The milkers caress the animal, tickle it, whistle to it, and at the right moment put out their heads to receive the torrent that pours forth.

An industrious mother lets it stream over the head of her nursling at the same time as over her own.

...

Such were, and such are, the first steps towards bodily cleanliness.

...

The priests in office do not leave the recruiting of their pupils to chance; they make choice at an early age of boys or girls, not limiting themselves to one sex—a

mark of greater intelligence than is exhibited by most other priesthoods.

They have been known to address themselves to married couples of peculiar qualifications, and request of them a choice specimen to cultivate, even before its birth, by suitable education and special training.

The father and mother of the future sorcerer will fast often and long, will seek certain foods and avoid others, will supplicate their ancestors to envelop the precious offspring with all care.

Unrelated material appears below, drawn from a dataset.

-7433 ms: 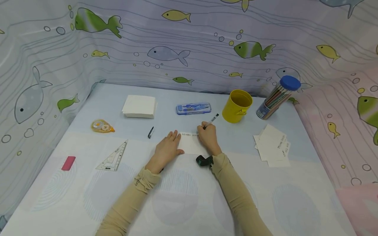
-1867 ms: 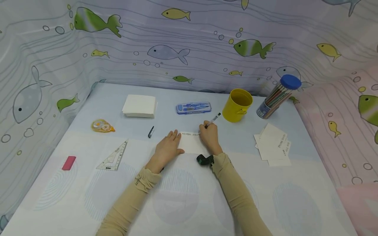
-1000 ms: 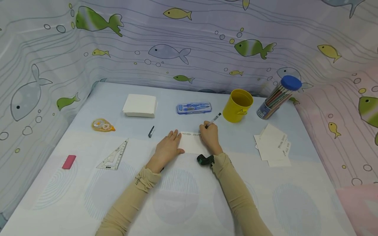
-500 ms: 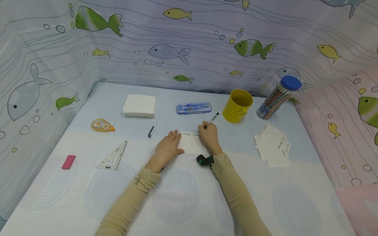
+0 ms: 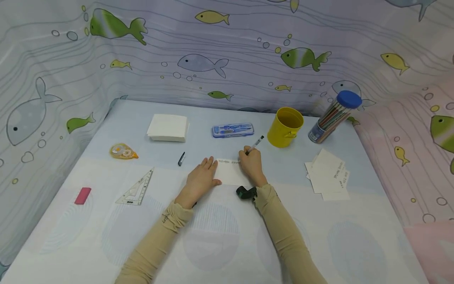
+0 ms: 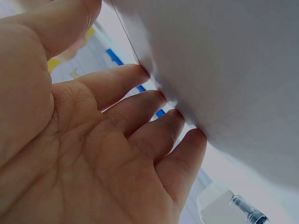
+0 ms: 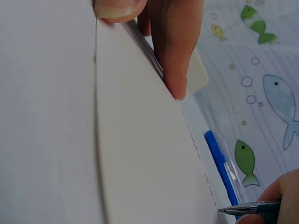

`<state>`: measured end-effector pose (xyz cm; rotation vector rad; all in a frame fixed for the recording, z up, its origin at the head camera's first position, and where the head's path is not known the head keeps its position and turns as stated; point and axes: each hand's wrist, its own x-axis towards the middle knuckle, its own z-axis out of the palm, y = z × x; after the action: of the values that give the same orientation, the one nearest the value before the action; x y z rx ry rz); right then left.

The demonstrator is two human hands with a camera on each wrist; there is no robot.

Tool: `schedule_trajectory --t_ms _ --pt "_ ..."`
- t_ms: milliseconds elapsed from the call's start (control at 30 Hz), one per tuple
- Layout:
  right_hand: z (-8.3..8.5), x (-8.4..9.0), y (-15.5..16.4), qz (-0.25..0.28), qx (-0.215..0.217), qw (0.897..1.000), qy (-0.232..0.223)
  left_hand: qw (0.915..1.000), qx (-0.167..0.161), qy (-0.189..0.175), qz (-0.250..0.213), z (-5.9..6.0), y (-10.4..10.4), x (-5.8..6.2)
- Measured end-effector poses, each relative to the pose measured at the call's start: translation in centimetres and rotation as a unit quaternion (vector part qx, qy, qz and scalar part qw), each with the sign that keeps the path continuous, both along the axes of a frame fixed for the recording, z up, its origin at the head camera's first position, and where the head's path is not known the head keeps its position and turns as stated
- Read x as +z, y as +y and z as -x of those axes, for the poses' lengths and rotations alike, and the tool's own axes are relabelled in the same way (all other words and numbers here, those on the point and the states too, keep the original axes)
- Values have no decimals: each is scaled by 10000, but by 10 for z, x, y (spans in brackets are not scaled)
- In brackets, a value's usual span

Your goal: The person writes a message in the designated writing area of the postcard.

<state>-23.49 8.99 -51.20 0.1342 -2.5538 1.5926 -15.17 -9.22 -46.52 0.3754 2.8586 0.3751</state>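
A white card [image 5: 228, 174] lies mid-table with a row of small handwriting along its far edge. My left hand [image 5: 201, 178] lies flat at the card's left side; in the left wrist view its fingertips [image 6: 198, 135] press the surface. Between thumb and fingers, my right hand [image 5: 252, 165] grips a pen [image 5: 256, 143] with a clear barrel and dark end. In the right wrist view the pen's tip is right at the end of the written row. The black pen cap [image 5: 181, 159] lies left of the card, beyond the left hand.
Beyond the hands stand a stack of blank cards [image 5: 167, 127], a blue geometry set case [image 5: 232, 130], a yellow mug [image 5: 283, 132] and a blue-lidded pencil jar [image 5: 333, 118]. Written cards [image 5: 326, 173] lie right. Left are correction tape [image 5: 122, 151], a set square [image 5: 136, 189] and a pink eraser [image 5: 83, 195].
The row of writing has grown slightly to the right, and the right hand has shifted a little with the pen, whose tilt varies. The left hand stays in place.
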Motion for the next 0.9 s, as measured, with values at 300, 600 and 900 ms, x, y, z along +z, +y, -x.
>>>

As soon as it is born, the little creature will be sprinkled with urine, in order that it may be impregnated with the characteristic odour—it is decidedly their holy water.

Elsewhere, the beard, tresses, and entire person of kings and sacrificial priests are anointed with oil taken from holy phials and in other places they are buttered and smeared with dung, carefully spread out.

Every one to his taste.

...

...the Slavonic rustics shake over their cattle some of the herbs of St. John, boiled in urine, to keep them from bad luck.

Our French peasant-women used to wash their hands in their urine, or in that of their husbands and children, to avert enchantments or to prevent their taking effect.

Judge Paschasius caused the blessed Saint Lucy to be watered with this liquid because he thought she was a witch.